→ Task description
Up to and including the line containing "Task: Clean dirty", please reproduce the lines of the listing below, starting from the top.

→ Data extract
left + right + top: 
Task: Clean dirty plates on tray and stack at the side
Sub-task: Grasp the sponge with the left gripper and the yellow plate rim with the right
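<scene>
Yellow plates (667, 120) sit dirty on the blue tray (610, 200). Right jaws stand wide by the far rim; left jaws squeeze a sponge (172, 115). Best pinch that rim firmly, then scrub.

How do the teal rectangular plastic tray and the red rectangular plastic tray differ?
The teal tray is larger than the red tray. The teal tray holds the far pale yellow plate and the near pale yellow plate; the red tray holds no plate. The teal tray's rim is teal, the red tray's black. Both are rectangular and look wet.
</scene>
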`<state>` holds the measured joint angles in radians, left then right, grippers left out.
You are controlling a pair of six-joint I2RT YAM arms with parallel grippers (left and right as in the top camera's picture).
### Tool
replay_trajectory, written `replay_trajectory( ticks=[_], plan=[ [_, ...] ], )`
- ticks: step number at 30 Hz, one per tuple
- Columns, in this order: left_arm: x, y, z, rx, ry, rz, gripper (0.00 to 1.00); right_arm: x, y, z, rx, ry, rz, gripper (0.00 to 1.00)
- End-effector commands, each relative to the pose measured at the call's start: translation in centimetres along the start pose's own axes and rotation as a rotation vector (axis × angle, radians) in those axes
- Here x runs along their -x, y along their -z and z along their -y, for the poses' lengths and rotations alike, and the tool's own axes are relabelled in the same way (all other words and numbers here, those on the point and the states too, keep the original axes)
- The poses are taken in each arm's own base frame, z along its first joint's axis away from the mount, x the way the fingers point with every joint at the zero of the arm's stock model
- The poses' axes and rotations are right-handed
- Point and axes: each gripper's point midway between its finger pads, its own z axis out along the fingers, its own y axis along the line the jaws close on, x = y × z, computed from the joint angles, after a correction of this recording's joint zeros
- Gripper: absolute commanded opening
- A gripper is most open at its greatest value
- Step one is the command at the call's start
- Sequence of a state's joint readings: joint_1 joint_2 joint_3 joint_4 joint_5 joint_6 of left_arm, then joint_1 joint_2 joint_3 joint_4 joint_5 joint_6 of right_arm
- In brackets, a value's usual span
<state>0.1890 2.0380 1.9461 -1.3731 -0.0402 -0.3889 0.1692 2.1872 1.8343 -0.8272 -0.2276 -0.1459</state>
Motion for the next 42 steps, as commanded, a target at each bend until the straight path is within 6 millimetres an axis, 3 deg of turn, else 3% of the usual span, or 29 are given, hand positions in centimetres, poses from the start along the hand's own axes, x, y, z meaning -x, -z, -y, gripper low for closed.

→ Exercise result
left + right + top: 
Task: Clean dirty plates on tray and stack at the side

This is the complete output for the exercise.